By Bill Fitzgerald and Kris Shaffer

There are bots everywhere, or so it seems. Some of these bots can be fun. But all too often, automated and otherwise high-volume social media accounts exist to deceive. Not only do they try to make readers believe they are real people, but they also participate in the spread of disinformation and malware, as well as coordinated harassment campaigns.

The bad news is that they often succeed in their deceptive ventures. But the good news is that most bots ― and their close cousins, “sockpuppets” and “trolls” ― exhibit some clear tell-tale signs. What follows is a list of those signs, based on our research into bots, sockpuppets, and disinformation on Twitter. With these signs, anyone can spot a bot, and resist the spread of disinformation online.

Bots vs. sockpuppets vs. good old fashioned trolls

It’s easy to jump on the bots, but fully automated accounts are only part of the problem when it comes to disinformation and harassment.

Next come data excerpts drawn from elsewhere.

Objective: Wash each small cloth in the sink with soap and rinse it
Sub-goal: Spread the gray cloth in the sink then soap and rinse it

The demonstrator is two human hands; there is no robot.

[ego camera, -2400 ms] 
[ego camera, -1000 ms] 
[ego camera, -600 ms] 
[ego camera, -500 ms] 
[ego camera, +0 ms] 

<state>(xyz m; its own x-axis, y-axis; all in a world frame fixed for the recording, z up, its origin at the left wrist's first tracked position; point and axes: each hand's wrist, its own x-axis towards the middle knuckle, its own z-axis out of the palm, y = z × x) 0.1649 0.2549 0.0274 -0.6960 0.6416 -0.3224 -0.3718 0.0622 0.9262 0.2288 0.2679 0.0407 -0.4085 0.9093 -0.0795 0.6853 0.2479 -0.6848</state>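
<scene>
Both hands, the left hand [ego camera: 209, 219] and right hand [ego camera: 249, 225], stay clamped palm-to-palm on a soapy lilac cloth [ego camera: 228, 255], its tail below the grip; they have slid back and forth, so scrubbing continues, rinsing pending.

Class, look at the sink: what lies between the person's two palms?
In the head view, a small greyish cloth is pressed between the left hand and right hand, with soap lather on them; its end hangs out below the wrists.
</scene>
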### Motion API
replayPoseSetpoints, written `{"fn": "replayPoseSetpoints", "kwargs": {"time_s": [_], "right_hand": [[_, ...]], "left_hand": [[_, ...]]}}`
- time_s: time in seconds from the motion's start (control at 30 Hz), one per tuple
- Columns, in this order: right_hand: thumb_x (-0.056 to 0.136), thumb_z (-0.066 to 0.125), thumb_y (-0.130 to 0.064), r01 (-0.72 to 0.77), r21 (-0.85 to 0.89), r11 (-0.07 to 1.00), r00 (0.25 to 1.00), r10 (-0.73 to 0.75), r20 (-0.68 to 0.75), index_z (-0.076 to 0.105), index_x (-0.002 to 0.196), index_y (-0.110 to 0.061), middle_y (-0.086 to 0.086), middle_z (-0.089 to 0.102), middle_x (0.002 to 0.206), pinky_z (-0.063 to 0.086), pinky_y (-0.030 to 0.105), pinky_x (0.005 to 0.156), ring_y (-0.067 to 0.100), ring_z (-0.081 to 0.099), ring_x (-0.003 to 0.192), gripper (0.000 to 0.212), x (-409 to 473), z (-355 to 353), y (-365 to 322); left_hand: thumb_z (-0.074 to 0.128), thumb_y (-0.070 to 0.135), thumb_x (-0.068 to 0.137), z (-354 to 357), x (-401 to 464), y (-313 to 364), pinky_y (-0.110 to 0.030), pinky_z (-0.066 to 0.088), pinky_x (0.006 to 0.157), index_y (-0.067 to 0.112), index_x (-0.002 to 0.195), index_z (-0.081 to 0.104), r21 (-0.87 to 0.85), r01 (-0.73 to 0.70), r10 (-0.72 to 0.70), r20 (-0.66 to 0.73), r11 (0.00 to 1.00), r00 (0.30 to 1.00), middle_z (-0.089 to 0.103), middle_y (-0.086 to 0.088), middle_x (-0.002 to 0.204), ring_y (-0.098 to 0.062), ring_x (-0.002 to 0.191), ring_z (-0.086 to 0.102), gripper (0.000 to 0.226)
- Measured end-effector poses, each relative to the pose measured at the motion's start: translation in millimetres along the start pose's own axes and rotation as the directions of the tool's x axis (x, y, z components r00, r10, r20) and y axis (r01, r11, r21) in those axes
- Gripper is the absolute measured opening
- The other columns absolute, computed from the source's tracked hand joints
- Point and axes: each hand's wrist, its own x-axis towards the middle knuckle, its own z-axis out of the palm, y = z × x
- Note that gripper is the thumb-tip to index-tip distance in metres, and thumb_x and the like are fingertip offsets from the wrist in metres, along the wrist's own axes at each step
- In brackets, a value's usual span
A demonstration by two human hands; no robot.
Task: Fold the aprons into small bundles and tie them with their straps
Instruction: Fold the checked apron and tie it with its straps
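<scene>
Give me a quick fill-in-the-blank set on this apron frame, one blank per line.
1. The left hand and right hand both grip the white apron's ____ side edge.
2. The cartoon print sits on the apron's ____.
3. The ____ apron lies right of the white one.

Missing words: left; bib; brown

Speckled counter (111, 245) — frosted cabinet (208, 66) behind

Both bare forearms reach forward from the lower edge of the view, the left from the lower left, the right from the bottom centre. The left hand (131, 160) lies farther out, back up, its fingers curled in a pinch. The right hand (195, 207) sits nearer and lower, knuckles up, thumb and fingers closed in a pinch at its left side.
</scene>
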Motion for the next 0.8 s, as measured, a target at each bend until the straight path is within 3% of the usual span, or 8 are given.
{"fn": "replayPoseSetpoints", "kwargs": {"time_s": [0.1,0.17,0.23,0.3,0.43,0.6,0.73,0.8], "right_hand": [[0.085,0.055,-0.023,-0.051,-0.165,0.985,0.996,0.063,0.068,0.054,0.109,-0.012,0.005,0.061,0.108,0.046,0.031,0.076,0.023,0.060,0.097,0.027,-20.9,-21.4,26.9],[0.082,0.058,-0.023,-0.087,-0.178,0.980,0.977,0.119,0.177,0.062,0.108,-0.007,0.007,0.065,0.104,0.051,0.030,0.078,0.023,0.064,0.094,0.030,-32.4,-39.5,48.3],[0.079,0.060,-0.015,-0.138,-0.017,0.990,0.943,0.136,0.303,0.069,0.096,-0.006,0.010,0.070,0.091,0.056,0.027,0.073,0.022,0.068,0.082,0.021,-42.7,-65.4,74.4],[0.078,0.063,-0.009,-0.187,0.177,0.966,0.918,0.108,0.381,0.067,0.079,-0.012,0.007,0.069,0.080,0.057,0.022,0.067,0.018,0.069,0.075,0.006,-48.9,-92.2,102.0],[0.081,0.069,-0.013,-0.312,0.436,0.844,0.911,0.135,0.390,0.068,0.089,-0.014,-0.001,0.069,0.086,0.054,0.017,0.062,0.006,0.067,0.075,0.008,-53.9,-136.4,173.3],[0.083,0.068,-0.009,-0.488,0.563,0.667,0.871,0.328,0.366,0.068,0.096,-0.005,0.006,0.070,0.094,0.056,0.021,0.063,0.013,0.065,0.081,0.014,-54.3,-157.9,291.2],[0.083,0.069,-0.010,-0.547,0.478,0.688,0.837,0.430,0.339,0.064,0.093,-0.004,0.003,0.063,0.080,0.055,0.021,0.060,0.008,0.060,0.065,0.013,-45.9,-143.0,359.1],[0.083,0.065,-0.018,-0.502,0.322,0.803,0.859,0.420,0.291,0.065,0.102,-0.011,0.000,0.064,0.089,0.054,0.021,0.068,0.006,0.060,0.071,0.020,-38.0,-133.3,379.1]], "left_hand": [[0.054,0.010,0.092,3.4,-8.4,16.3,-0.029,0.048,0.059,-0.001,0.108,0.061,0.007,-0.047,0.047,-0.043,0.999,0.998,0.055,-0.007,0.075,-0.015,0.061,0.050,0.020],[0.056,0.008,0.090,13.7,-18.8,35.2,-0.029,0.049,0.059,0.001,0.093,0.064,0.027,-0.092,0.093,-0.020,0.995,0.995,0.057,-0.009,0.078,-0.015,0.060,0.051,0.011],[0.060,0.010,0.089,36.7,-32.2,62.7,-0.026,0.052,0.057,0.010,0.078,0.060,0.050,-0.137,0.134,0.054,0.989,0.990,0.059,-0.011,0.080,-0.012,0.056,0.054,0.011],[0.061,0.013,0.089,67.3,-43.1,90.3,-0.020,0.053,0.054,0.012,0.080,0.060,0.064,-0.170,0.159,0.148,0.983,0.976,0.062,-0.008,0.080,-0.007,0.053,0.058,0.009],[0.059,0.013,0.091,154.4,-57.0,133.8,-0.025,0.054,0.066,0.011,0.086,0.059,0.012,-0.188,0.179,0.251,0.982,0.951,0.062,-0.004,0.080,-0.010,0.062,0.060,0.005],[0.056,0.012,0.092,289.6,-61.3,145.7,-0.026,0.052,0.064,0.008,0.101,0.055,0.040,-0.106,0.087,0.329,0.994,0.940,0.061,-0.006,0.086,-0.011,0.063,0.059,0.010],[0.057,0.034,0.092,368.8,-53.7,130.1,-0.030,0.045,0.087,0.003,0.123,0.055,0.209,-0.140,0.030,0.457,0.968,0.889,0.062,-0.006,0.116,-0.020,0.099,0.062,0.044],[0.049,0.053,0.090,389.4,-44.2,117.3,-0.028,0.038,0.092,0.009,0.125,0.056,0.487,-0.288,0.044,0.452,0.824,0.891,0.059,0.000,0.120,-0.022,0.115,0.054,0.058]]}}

In addition to bots, which are accounts that are fully automated and controlled by code (or an app) set up by a human user, there are two other categories of high-volume accounts that we have seen in our research (and the research of others): sockpuppets and trolls.

A sockpuppet account is created by one individual in order to appear like the account is controlled by a second, distinct individual. The second individual may be a real person (this type of impersonation is sometimes referred to as catfishing), or an invented persona that simply masks the identity of the account creator. Bots also often take on made-up or stolen identities. What distinguishes a sockpuppet from a bot is that sockpuppets are at least partially controlled by a human, where bots are fully automated via code. Often a human controls multiple sockpuppet accounts, tweeting different content from each one, or (more often) tweeting or retweeting the same content from all of them. There are various tools available to someone who wants to coordinate content across multiple accounts, but it could be as simple as using Twitter’s own TweetDeck app.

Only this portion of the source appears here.